TASK DIRECTIONS — Would you quote the material below from its first line through the line containing "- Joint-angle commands", exactly and with both ends included?

(Beginning of RECORDED DATA)

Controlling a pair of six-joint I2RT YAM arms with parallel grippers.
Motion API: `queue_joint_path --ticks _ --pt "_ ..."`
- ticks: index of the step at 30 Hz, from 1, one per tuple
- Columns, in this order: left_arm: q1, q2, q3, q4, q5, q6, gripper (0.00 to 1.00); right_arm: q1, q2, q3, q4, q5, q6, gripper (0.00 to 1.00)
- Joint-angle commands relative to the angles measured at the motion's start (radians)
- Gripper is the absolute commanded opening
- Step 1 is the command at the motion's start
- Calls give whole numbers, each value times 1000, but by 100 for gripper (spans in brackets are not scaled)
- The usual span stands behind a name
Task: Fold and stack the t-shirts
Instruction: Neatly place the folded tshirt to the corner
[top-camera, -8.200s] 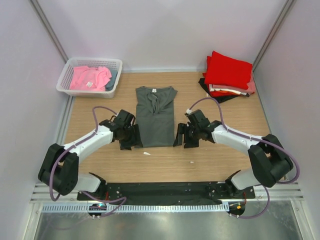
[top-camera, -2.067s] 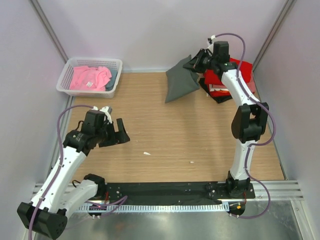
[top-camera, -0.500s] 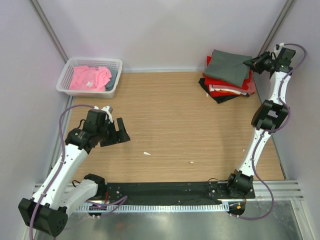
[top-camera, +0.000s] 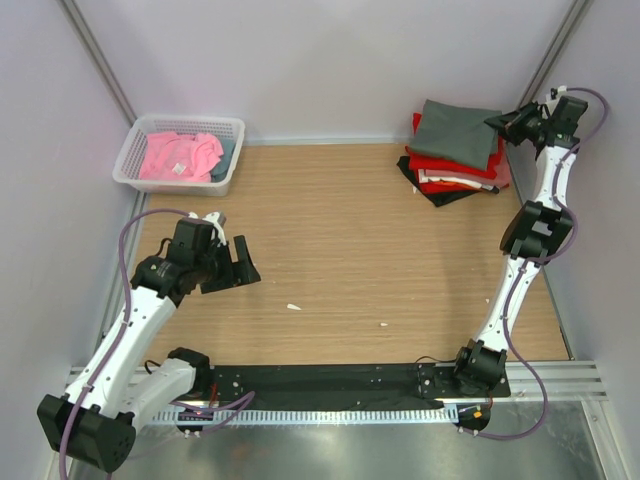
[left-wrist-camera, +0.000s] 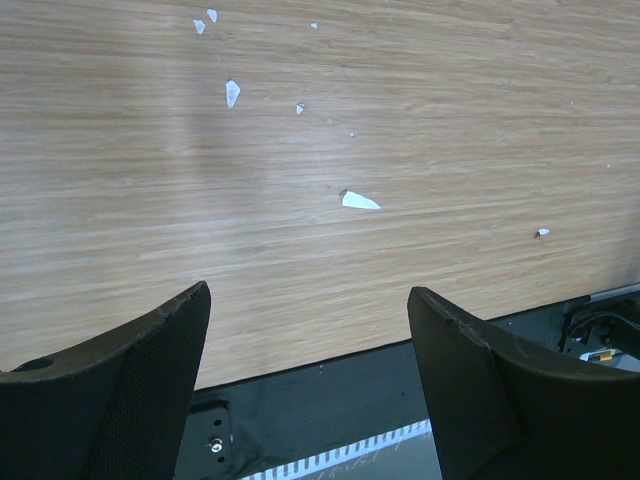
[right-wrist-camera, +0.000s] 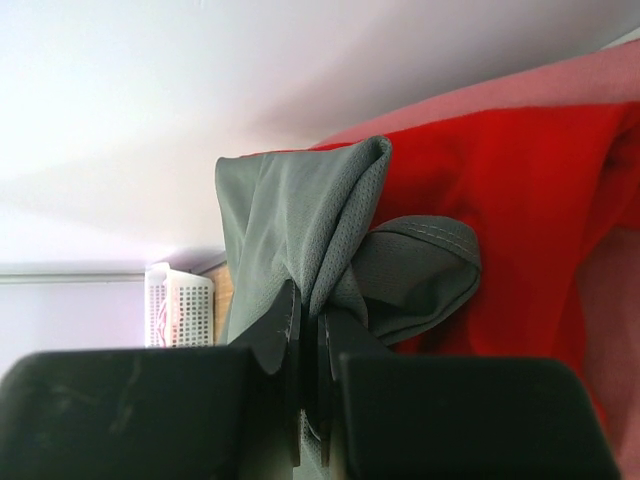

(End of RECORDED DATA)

RESULT —
Controlling a pair of six-joint I2RT YAM arms with parallel grippers.
Motion API: `queue_joint_path --ticks _ --pt "_ ..."`
- ticks: index of the step at 30 Hz, from 1, one per tuple
- Columns, in this order: left_arm: q1, q2, q3, q4, q5, q6, gripper (0.00 to 1.00); right_arm: q1, q2, q3, q4, q5, q6, gripper (0.00 to 1.00)
- Joint-angle commands relative to the angles measured at the motion's start (radians)

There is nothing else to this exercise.